Reputation: 2736
Suppose we are trying to remove the trailing zeroes from some unsigned variable.
uint64_t a = ...
uint64_t last_bit = a & -a; // Two's complement trick: last_bit holds the trailing bit of a
a /= last_bit; // Removing all trailing zeroes from a.

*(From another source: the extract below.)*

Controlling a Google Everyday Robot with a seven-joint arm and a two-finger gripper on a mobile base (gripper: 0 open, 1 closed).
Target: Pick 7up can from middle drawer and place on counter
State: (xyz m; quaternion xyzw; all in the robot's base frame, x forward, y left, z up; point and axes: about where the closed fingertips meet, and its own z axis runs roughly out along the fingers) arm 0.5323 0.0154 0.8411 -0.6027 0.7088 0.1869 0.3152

I noticed that it's faster to manually count the bits and shift. (MSVC compiler with optimizations on)
uint64_t a = ...
uint64_t last_bit = a & -a;
size_t last_bit_index = _BitScanForward64( last_bit );
a >>= last_bit_index
Are there any further quick tricks that would make this even faster, assuming that the compiler intrinsic _BitScanForward64
is faster than any of the alternatives?
Upvotes: 0
Views: 801
Reputation: 1
Calculate the trailing zeros
tz = (int)(log2((n & (n - 1)) ^ n)
n = 160 is not power of two
bits n: 01010000
bits n - 1: 10011111
and --------
00010000
bits n: 01010000
xor --------
00010000 get leftmost bit (32)
log(32) = 5
5 trailing zeros
its the same using __builtin_ctz in gcc
but __builtin_ctz is better (cpu proccess)
__builtin_ctz
__builtin_ctzl long
__builtin_clz left zeros
__builtin_clzl left zeros for long
Upvotes: -2
Reputation: 10604
You can use std::countr_zero
(c++20) and rely on the compiler to optimize it.
a >>= std::countr_zero(a);
(bonus: you don't need to specify the width and it works with any unsigned integer type)
Upvotes: 5
Reputation: 13719
On x86, _tzcnt_u64
is a faster alterative of _BitScanForward64
, if it is available (it is available with BMI instruction set).
Also, you can directly use that on the input, you don't need to isolate lowest bit set, as pointed out by @AlanBirtles in a comment.
Other than that, noting can be done for a single variable. For an array of them, there may be a SIMD solution.
Upvotes: 4